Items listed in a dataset
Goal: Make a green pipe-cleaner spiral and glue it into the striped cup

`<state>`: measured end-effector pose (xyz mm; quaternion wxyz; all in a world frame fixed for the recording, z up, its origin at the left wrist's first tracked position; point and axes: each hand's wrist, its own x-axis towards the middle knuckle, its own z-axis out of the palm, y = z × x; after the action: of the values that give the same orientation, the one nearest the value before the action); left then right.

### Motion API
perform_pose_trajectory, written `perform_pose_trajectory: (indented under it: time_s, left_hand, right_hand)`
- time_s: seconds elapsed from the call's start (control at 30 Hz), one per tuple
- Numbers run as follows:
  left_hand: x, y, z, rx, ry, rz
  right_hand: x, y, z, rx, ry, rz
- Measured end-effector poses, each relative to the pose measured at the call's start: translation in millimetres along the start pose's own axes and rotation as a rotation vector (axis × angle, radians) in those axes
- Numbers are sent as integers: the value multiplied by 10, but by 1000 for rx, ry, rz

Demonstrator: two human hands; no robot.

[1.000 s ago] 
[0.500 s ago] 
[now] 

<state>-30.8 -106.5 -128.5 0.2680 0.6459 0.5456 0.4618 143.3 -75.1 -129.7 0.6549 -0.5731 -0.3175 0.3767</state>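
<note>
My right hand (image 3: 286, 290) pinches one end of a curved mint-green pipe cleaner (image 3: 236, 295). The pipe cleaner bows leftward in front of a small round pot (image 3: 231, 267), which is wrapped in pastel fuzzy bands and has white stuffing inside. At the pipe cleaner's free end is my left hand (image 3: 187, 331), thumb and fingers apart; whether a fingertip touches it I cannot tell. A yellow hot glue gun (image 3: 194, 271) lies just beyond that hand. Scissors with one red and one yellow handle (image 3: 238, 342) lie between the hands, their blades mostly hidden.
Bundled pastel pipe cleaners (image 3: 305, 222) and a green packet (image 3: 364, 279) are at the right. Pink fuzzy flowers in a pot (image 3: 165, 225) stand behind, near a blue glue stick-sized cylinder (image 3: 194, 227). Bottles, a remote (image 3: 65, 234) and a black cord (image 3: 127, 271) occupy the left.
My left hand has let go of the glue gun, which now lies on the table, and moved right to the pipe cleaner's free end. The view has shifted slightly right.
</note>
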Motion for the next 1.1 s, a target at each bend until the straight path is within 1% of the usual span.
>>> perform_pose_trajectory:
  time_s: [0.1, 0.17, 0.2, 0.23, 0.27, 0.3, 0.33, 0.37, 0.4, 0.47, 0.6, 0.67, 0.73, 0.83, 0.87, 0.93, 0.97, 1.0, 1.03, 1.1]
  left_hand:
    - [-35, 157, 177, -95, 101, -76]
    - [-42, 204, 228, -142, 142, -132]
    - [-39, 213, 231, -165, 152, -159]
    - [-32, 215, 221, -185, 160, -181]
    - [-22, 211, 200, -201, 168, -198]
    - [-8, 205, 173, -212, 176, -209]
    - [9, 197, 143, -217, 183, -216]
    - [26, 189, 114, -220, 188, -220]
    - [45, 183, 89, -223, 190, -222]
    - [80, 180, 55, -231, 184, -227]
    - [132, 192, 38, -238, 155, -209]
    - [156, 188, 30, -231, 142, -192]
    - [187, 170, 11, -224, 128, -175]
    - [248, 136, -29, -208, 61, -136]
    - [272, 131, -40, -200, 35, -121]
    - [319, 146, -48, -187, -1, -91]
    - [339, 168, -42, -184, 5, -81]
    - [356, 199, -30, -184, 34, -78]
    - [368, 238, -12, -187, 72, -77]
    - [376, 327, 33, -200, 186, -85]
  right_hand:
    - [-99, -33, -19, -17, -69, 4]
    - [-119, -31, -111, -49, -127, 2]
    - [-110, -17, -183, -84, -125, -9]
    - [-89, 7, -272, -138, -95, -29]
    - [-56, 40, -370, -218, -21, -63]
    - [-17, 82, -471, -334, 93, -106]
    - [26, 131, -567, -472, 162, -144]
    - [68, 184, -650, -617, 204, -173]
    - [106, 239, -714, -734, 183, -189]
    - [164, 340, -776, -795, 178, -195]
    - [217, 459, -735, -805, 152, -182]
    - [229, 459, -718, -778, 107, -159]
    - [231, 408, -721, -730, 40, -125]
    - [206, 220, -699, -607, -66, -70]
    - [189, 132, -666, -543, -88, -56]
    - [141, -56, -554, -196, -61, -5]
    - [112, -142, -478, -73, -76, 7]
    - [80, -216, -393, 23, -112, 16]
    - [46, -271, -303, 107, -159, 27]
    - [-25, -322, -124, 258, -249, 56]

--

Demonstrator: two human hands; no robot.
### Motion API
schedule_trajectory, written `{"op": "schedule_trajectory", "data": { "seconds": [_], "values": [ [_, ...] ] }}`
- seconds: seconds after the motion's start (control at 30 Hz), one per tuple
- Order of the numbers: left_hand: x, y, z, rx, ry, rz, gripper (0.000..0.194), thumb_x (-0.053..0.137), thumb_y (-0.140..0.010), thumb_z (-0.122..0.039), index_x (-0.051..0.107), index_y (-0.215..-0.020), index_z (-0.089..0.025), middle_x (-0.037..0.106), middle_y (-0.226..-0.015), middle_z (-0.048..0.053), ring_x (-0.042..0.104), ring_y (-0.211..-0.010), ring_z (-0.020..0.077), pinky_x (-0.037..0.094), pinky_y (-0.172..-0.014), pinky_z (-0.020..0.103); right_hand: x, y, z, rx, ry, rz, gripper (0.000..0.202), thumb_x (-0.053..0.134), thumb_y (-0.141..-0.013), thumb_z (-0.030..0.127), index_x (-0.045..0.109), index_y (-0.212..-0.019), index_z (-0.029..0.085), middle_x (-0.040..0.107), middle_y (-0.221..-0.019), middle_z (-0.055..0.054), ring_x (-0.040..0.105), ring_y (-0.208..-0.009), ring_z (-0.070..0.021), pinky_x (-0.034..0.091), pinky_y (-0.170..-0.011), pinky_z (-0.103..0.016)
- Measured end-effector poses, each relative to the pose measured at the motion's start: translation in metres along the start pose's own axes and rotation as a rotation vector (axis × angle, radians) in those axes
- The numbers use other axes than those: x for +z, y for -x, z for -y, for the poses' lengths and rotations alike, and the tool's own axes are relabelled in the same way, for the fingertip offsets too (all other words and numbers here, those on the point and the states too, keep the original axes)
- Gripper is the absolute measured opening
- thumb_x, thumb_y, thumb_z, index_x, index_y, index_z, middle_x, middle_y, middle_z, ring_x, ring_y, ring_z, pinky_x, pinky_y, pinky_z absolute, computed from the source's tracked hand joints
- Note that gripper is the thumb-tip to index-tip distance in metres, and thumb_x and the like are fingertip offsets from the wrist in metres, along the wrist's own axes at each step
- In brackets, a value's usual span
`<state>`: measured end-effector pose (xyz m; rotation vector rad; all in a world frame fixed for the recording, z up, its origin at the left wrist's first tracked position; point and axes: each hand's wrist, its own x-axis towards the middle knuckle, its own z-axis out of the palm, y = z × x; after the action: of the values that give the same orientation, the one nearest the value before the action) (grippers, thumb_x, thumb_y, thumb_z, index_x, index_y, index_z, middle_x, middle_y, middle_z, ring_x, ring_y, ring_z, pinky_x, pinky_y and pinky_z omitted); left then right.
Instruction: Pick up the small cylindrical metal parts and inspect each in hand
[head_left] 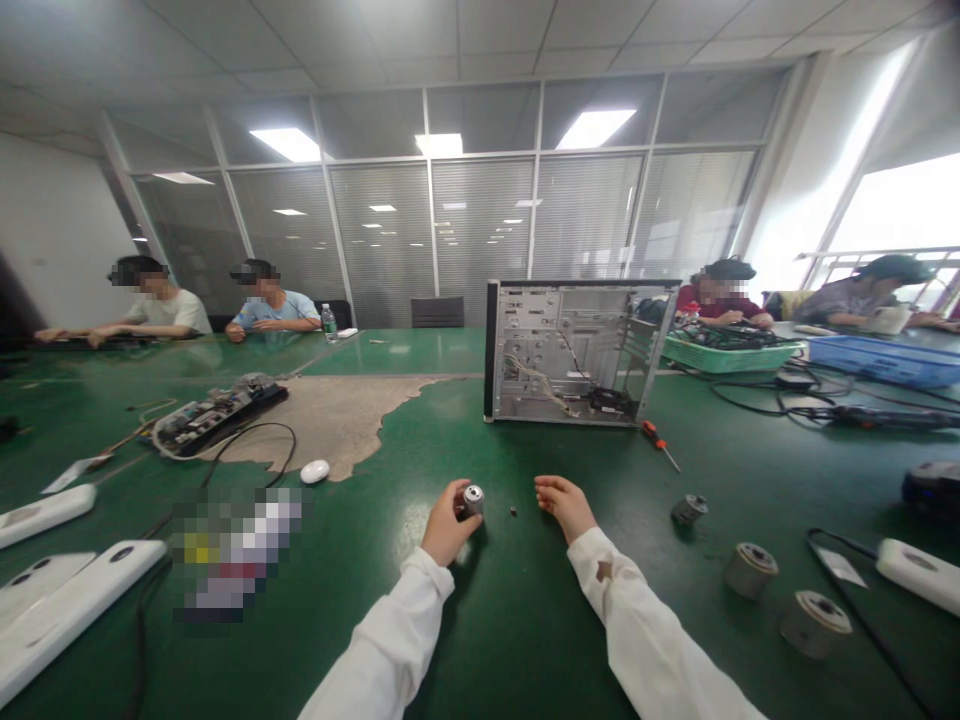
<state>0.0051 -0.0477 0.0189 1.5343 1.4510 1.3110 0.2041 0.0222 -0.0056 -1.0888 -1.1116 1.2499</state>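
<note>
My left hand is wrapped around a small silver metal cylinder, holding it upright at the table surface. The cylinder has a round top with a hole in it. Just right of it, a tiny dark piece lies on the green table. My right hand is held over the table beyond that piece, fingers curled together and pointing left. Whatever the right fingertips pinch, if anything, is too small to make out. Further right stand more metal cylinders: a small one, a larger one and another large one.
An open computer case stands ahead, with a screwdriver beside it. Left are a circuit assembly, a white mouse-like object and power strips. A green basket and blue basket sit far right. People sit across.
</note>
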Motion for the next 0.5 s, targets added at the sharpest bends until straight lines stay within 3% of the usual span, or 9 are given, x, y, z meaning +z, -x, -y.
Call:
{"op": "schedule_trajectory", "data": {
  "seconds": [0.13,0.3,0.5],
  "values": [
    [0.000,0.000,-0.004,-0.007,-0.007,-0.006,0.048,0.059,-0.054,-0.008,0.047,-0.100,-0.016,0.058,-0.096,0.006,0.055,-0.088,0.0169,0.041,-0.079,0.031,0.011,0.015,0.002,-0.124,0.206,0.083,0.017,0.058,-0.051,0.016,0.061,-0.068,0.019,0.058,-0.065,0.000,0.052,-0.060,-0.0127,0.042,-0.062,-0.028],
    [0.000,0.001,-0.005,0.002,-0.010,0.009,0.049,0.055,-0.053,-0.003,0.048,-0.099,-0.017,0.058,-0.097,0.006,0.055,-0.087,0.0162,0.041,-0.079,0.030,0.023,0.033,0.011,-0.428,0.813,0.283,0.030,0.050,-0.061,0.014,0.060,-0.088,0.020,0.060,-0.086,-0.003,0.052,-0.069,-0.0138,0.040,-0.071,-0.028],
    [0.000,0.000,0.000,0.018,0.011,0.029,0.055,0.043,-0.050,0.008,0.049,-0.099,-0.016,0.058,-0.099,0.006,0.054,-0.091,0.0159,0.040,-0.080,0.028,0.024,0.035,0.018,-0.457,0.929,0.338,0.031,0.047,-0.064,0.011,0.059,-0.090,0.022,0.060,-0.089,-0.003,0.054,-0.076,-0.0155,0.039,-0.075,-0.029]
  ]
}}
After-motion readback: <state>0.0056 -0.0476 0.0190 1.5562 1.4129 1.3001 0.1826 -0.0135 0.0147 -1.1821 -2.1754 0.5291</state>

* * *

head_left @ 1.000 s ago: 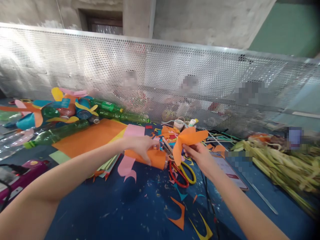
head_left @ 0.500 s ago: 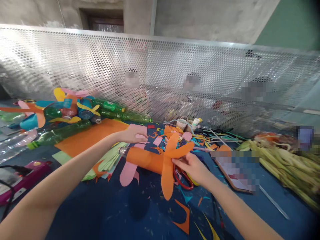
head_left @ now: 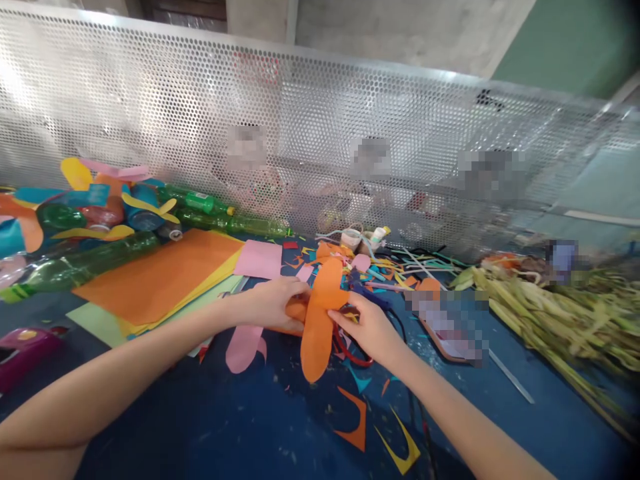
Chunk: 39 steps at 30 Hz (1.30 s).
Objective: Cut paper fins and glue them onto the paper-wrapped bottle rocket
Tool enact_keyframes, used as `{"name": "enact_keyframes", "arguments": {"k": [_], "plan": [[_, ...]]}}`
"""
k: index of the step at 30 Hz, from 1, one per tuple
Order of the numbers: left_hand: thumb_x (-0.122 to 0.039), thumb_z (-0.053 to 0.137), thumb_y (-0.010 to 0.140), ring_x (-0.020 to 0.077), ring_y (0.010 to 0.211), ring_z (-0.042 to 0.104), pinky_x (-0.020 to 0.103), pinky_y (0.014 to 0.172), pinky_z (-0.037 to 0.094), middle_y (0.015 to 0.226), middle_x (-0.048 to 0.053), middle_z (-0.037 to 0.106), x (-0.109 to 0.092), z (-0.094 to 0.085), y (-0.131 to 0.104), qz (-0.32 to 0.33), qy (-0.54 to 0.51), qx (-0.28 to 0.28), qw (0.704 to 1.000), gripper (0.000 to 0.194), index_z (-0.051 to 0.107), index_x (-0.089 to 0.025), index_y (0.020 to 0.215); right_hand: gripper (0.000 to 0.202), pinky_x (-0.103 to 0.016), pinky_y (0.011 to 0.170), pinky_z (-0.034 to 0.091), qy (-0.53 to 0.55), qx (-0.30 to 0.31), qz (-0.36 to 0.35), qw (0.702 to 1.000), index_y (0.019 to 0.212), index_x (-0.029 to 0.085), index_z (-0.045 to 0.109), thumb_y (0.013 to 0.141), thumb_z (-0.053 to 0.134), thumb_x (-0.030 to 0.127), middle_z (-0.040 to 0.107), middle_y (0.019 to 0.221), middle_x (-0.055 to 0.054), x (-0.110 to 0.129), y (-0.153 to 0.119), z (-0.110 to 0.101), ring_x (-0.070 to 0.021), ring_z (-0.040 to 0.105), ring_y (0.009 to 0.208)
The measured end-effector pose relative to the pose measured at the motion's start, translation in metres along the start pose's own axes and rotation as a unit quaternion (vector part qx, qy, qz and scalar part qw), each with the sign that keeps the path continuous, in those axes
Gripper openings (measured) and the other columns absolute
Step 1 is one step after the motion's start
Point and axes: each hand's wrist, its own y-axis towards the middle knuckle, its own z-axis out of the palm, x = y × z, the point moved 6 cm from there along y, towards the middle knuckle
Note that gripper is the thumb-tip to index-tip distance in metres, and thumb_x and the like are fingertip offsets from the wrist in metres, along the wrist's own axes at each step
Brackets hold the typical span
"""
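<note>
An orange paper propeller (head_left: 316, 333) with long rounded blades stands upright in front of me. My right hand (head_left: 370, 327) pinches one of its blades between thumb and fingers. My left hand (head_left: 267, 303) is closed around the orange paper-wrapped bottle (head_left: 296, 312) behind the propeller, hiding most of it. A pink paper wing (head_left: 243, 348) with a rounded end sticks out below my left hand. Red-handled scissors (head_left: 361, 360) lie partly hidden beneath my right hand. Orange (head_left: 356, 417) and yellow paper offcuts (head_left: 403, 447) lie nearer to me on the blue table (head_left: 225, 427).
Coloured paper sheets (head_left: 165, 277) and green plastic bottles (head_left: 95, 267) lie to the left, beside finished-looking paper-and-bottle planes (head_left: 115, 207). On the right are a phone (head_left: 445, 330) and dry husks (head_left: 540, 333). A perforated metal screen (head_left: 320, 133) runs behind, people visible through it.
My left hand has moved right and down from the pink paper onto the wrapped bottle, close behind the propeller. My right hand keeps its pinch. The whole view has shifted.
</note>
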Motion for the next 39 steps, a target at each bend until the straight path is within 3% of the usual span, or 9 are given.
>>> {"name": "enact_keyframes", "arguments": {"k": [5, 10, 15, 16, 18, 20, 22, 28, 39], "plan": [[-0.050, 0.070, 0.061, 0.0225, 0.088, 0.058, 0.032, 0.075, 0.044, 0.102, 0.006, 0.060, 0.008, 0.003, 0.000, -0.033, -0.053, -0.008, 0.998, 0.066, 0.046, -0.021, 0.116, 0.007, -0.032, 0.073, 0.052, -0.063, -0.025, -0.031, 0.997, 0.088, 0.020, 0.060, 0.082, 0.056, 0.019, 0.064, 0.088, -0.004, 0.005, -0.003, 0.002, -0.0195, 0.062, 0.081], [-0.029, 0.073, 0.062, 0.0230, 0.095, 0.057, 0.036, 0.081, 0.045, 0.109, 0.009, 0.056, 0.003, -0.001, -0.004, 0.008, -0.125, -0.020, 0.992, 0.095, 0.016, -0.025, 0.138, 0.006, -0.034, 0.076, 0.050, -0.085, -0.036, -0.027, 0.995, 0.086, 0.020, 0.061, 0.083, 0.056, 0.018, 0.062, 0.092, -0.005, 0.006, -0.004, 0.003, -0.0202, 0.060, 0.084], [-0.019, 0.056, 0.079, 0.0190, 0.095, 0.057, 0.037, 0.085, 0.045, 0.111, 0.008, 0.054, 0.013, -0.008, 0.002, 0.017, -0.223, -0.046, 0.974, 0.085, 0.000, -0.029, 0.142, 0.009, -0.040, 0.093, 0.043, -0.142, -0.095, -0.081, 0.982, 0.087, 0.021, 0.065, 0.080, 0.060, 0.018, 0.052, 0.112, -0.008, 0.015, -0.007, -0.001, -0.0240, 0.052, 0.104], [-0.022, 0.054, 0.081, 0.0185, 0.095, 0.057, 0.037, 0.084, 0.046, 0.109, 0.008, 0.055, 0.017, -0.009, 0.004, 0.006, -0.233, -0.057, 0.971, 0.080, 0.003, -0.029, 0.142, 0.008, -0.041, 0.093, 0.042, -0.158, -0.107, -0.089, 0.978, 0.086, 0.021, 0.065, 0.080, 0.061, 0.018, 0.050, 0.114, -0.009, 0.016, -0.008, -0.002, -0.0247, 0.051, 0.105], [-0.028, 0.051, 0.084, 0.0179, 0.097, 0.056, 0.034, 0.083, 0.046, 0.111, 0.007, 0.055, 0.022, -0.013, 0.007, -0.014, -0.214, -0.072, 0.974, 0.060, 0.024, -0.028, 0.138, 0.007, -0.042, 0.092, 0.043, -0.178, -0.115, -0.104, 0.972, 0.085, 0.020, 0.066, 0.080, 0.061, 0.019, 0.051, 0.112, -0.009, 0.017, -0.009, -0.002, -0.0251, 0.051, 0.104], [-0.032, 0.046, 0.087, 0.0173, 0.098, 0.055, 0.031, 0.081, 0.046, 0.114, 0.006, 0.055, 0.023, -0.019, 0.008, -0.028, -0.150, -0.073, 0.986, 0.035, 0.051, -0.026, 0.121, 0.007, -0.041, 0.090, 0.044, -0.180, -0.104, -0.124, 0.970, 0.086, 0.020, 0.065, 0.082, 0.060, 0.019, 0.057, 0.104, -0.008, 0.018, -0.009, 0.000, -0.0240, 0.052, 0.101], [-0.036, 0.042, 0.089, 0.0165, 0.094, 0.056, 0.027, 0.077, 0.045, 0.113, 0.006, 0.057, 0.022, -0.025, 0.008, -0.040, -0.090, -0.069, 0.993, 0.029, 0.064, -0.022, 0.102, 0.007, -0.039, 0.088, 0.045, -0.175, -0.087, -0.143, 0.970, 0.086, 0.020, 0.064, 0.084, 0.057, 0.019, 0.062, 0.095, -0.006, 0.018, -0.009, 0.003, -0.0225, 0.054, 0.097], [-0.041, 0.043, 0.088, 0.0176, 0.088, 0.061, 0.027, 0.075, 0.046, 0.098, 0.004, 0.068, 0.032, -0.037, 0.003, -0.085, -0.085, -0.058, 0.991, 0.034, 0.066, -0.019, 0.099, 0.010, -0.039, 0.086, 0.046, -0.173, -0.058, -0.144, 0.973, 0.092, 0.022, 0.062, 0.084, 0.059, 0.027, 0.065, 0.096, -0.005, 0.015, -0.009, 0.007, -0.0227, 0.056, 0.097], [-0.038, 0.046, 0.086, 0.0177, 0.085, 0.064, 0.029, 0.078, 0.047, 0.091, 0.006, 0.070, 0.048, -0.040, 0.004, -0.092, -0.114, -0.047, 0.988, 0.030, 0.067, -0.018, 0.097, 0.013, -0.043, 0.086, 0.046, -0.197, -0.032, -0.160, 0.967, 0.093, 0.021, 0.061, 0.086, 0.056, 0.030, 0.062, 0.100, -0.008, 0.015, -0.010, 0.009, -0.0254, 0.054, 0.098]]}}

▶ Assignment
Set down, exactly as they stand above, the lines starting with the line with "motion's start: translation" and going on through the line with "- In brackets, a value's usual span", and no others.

▶ Task answer
- Measured end-effector poses, each relative to the pose measured at the motion's start: translation in metres along the start pose's own axes and rotation as a rotation vector (axis × angle, radians) in those axes
- The numbers use other axes than those: x for +z, y for -x, z for -y, for the poses' lengths and rotations alike, and the tool's own axes are relabelled in the same way, for the fingertip offsets too (all other words and numbers here, those on the point and the states too, keep the original axes)
- Gripper is the absolute measured opening
- thumb_x, thumb_y, thumb_z, index_x, index_y, index_z, middle_x, middle_y, middle_z, ring_x, ring_y, ring_z, pinky_x, pinky_y, pinky_z absolute, computed from the source's tracked hand joints
- Note that gripper is the thumb-tip to index-tip distance in metres, and thumb_x and the like are fingertip offsets from the wrist in metres, along the wrist's own axes at each step
- In brackets, a value's usual span

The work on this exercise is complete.